On the contrary, the bare soil reduces watering to almost zero. It evaporates water faster than it absorbs it. For reference: a large and heavy bucket of water poured over a small square meter is a maximum of 3-4 cm of wet soil! In the South, this bucket goes up in the air in a day, two at most. It is also important that the salts poured with water remain in the soil.
- Irrigation method
Subsurface irrigation — in sheltered trenches and pits-requires at equal effect 2-3 times less water than irrigation on the surface of bare soil.
- Climate
Southern vineyards with open soil in a normal year are watered 3-4 times, and Northern vineyards-once or twice. In the “cloudy zone” grapes do not need watering, except in the driest years.
- Soil and subsoil
The permeable subsurface in the South is an important source of moisture. If the ground water is not far away, the grapes can do without watering. In the Northern zones, the subsoil is too cold, and the roots do not descend into it. Fortunately, there is more precipitation in the North.
- Weather
After a heavy, prolonged rain that reached the roots, southern grapes do not need watering for at least 2 weeks, and under mulch — a month. If the autumn and winter were dry, spring watering will be useful during the awakening of the kidneys.
- Constructions
Grapes that spread their roots under the yard’s blind area, clinging to the Foundation, growing next to a summer shower, drain, stream, usually do not need watering. And if he is “lucky” to be near a sewer, a toilet pit, near a chicken coop or cowshed, he begins to fatten even from excess nitrogen.
- Varieties
Large-fruited table grapes typically require additional watering during the ripening of the berries. The early ones manage two waterings in the summer, the middle and late ones — three, although if August is dry, the fourth one is not harmful for the late ones. Technical varieties are slightly less affected by lack of water during overloading than table varieties.
- Rootstocks
‘Cober 5BB’, ‘SO 4’, ‘Krechunel-2’ and other rootstocks with the participation of the American species Vitis berlandieri develop very powerful roots. The bushes grafted on them are more resistant to drought.
- Bush load
Water requires not only bunches, but also shoots, even barren ones. Roughly: as much as the Bush is overloaded with shoots and clusters, so much it suffers from a lack of moisture, and so much more of it needs to be given. However, if it is not cut at all, no watering will help to preserve the quality of the crop, the fruitfulness of the eyes, the strength of the vines and winter hardiness.

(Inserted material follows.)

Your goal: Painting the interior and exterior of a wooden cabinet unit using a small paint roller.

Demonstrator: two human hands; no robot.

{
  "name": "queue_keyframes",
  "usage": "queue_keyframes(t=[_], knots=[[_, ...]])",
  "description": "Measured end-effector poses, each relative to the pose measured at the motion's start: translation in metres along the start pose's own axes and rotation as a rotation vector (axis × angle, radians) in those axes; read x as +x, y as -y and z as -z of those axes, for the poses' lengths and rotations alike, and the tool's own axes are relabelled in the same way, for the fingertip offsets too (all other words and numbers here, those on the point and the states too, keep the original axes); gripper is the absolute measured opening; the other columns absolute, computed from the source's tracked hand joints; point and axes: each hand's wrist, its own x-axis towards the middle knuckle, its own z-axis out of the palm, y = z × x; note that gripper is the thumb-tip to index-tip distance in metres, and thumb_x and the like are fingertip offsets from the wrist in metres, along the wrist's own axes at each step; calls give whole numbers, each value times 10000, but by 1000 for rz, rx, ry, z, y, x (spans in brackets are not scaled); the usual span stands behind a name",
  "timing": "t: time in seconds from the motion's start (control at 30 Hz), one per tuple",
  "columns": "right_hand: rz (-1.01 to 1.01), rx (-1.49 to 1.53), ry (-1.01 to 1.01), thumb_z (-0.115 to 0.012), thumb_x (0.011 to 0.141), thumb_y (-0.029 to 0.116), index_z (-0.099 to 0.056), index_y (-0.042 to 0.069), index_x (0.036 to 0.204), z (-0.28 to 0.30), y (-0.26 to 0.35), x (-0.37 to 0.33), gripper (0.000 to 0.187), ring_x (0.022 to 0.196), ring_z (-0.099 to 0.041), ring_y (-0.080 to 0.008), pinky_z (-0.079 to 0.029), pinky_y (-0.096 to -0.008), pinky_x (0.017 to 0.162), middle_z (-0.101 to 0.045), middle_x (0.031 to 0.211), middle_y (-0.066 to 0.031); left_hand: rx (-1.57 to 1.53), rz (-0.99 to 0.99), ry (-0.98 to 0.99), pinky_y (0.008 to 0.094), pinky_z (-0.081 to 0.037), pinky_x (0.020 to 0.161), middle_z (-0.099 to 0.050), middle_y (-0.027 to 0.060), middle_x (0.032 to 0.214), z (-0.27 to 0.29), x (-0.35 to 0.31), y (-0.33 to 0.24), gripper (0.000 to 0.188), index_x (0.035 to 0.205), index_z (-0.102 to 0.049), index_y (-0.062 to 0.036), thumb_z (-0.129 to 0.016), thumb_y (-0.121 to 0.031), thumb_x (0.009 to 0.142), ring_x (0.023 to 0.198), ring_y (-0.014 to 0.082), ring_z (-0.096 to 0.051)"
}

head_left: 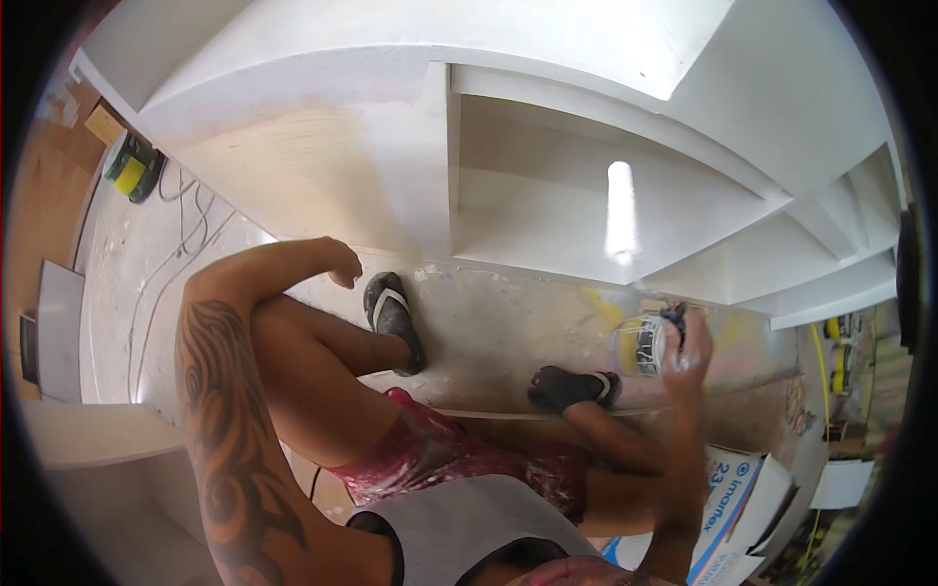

Watering at the wrong time-watering in harm’s way
Most of the water (50%) grapes spend on filling berries. If there is a lack of moisture at this time, the berries can harden and stop growing. The least amount of water (5%) is consumed during flowering.
About 20% is spent on spring growth of shoots, and half of this water is spent on evaporation from the soil surface that is not yet shaded. Before flowering, the grapes have time to grow half the growth and use up almost the entire winter supply of moisture.
The autumn ripening of berries and vines takes 25% of the water. In General, it is said about grapes: it is better to short-fill than to pour. It is definitely better not to water than to water at the wrong time: excess moisture during flowering and ripening of berries can hurt more than its lack!